• **Problem to work on**
Using the data below, restate exactly every line from the one with "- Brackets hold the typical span" up to and including the one with "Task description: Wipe". No picture belongs in it.

• **Given information**
================

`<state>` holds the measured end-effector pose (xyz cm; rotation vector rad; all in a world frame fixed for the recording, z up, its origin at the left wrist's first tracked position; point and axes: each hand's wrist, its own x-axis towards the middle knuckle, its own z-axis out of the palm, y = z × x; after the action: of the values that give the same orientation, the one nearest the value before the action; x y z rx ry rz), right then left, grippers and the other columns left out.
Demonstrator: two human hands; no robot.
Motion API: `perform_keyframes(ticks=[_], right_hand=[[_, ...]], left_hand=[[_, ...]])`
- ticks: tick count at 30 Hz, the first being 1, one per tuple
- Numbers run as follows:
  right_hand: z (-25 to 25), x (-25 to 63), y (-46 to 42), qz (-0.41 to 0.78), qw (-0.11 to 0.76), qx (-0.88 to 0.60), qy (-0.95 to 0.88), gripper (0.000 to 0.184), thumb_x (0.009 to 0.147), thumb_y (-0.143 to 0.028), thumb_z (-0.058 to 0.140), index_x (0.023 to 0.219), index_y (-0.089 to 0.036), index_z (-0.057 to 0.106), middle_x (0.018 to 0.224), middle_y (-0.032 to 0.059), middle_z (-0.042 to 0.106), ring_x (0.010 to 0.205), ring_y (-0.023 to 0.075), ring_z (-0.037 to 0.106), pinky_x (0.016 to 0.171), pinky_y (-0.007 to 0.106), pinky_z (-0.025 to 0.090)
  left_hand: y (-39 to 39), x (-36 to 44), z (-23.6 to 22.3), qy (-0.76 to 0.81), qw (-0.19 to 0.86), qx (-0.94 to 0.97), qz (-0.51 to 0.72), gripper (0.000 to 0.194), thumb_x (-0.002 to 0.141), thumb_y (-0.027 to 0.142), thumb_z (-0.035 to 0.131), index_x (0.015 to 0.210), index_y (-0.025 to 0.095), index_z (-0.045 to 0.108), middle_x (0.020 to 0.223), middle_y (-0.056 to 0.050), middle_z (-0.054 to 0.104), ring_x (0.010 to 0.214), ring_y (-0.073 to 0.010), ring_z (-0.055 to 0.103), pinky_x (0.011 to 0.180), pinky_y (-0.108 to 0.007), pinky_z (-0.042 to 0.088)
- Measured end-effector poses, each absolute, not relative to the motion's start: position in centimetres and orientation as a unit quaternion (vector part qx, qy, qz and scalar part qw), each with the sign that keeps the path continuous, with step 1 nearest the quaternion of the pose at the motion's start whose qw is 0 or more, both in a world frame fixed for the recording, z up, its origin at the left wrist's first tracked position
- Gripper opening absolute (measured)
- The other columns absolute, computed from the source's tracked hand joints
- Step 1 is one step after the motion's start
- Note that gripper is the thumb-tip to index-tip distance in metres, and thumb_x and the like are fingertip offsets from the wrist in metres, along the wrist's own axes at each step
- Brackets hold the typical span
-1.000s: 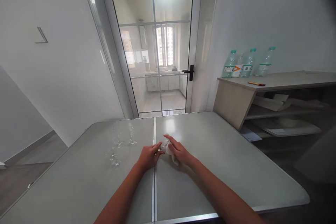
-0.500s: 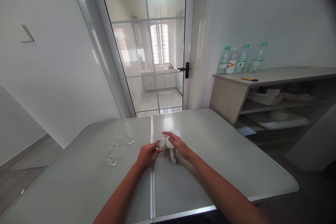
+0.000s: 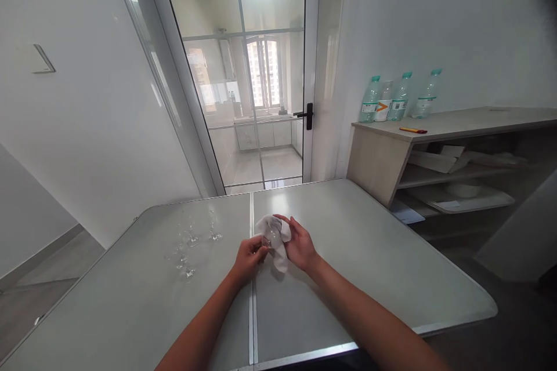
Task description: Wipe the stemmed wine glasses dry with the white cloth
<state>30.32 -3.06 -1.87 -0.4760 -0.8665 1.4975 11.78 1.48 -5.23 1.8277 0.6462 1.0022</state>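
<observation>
My left hand (image 3: 251, 258) pinches the lower end of a small clear glass (image 3: 272, 236) above the seam of the table. A white cloth (image 3: 280, 259) lies behind and around the bowl of the glass, with one end hanging below it. My right hand (image 3: 301, 245) supports the cloth from the right, its fingers curved and partly hidden behind the fabric. To the left, several clear stemmed glasses (image 3: 191, 237) stand on the grey table; their outlines are faint.
The grey table (image 3: 361, 261) has a metal strip (image 3: 251, 313) down its middle. Beyond its far edge is a glass door (image 3: 261, 156) with a black handle (image 3: 308, 116). On the right, a wooden shelf unit (image 3: 378, 153) carries several plastic bottles (image 3: 369, 101) and a yellow-red pen-like object (image 3: 412, 130).
The cloth has been spread wider around the glass, and more of the bowl shows. My right hand has turned and opened somewhat, shifting slightly right. The standing glasses have not moved.
</observation>
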Motion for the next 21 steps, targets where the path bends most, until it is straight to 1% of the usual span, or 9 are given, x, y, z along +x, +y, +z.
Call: perform_keyframes(ticks=[4, 7, 9, 11, 13, 15, 16, 19, 21], right_hand=[[-2.4, 30.3, -3.4, 0.512, 0.627, -0.289, -0.512, 0.051, 0.104, -0.052, 0.04, 0.148, -0.028, 0.053, 0.141, 0.0079, 0.062, 0.122, 0.0285, 0.061, 0.102, 0.044, 0.048], [-2.9, 30.5, -3.4, 0.314, 0.546, -0.352, -0.692, 0.048, 0.105, -0.037, 0.042, 0.152, -0.027, 0.049, 0.147, 0.0088, 0.058, 0.13, 0.0277, 0.054, 0.109, 0.044, 0.041], [-3.0, 30.9, -3.1, 0.171, 0.452, -0.346, -0.804, 0.045, 0.102, -0.026, 0.043, 0.146, -0.024, 0.056, 0.133, 0.0115, 0.067, 0.123, 0.029, 0.057, 0.107, 0.046, 0.041], [-3.0, 31.4, -2.5, 0.055, 0.381, -0.332, -0.861, 0.037, 0.097, -0.018, 0.045, 0.125, -0.021, 0.07, 0.11, 0.0134, 0.073, 0.107, 0.0301, 0.061, 0.099, 0.047, 0.043], [-3.0, 31.9, -2.0, 0.006, 0.373, -0.344, -0.862, 0.026, 0.093, -0.016, 0.049, 0.101, -0.019, 0.073, 0.094, 0.0138, 0.072, 0.096, 0.0299, 0.06, 0.092, 0.046, 0.044], [-2.9, 32.1, -1.7, 0.072, 0.425, -0.367, -0.824, 0.018, 0.091, -0.019, 0.053, 0.088, -0.019, 0.071, 0.086, 0.0116, 0.069, 0.088, 0.0279, 0.058, 0.086, 0.043, 0.044], [-2.8, 32.1, -1.6, 0.124, 0.454, -0.378, -0.797, 0.017, 0.092, -0.022, 0.053, 0.087, -0.019, 0.069, 0.084, 0.0098, 0.068, 0.085, 0.0263, 0.058, 0.083, 0.041, 0.045], [-2.5, 31.7, -1.9, 0.315, 0.544, -0.379, -0.679, 0.022, 0.097, -0.03, 0.05, 0.094, -0.02, 0.069, 0.087, 0.0058, 0.068, 0.079, 0.0217, 0.059, 0.075, 0.035, 0.047], [-2.1, 31.0, -2.4, 0.451, 0.605, -0.342, -0.561, 0.026, 0.099, -0.037, 0.05, 0.107, -0.021, 0.069, 0.095, 0.005, 0.069, 0.082, 0.0215, 0.063, 0.075, 0.034, 0.05]], left_hand=[[2.0, 12.0, -5.2, 0.321, 0.452, 0.674, 0.488, 0.043, 0.095, 0.057, 0.057, 0.088, 0.015, 0.065, 0.06, 0.003, 0.047, 0.052, -0.0104, 0.044, 0.052, -0.022, 0.037], [2.1, 12.2, -5.2, 0.344, 0.419, 0.69, 0.48, 0.041, 0.096, 0.055, 0.055, 0.085, 0.017, 0.063, 0.058, 0.004, 0.046, 0.051, -0.011, 0.045, 0.051, -0.023, 0.038], [2.1, 12.2, -5.3, 0.356, 0.387, 0.712, 0.465, 0.041, 0.094, 0.052, 0.057, 0.073, 0.017, 0.059, 0.055, 0.004, 0.045, 0.049, -0.0118, 0.044, 0.049, -0.024, 0.036], [2.1, 12.1, -5.4, 0.36, 0.352, 0.737, 0.45, 0.039, 0.091, 0.045, 0.062, 0.063, 0.018, 0.055, 0.054, 0.003, 0.046, 0.05, -0.0124, 0.042, 0.05, -0.025, 0.033], [1.9, 11.9, -5.4, 0.355, 0.323, 0.764, 0.432, 0.032, 0.085, 0.035, 0.067, 0.061, 0.018, 0.056, 0.054, 0.002, 0.048, 0.052, -0.0123, 0.04, 0.053, -0.026, 0.031], [1.4, 11.7, -5.4, 0.342, 0.304, 0.789, 0.409, 0.02, 0.079, 0.028, 0.072, 0.066, 0.018, 0.061, 0.057, 0.002, 0.052, 0.054, -0.012, 0.041, 0.057, -0.027, 0.03], [1.2, 11.6, -5.3, 0.334, 0.292, 0.804, 0.395, 0.015, 0.079, 0.027, 0.073, 0.07, 0.018, 0.064, 0.059, 0.003, 0.054, 0.055, -0.0117, 0.041, 0.059, -0.026, 0.03], [0.6, 11.6, -5.1, 0.308, 0.258, 0.842, 0.36, 0.01, 0.085, 0.028, 0.07, 0.081, 0.019, 0.067, 0.063, 0.003, 0.056, 0.057, -0.0115, 0.044, 0.062, -0.025, 0.033], [0.5, 11.8, -4.9, 0.304, 0.282, 0.831, 0.371, 0.017, 0.09, 0.032, 0.066, 0.079, 0.019, 0.064, 0.062, 0.003, 0.054, 0.057, -0.0116, 0.045, 0.062, -0.025, 0.036]])
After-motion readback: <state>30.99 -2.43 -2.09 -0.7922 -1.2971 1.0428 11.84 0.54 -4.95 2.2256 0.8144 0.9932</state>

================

• **Expected answer**
- Brackets hold the typical span
-1.000s: 
-0.500s: 
+0.000s: 
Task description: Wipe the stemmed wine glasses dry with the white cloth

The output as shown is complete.